The problem - Output all of the listing, leaving every line exactly as written.

Data section -

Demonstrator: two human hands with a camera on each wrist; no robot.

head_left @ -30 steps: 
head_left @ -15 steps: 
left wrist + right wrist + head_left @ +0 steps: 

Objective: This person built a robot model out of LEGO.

Finished task -
Demonstrator: two human hands with a camera on each wrist; no robot.

head_left @ -30 steps: 
head_left @ -15 steps: 
left wrist + right wrist + head_left @ +0 steps: 

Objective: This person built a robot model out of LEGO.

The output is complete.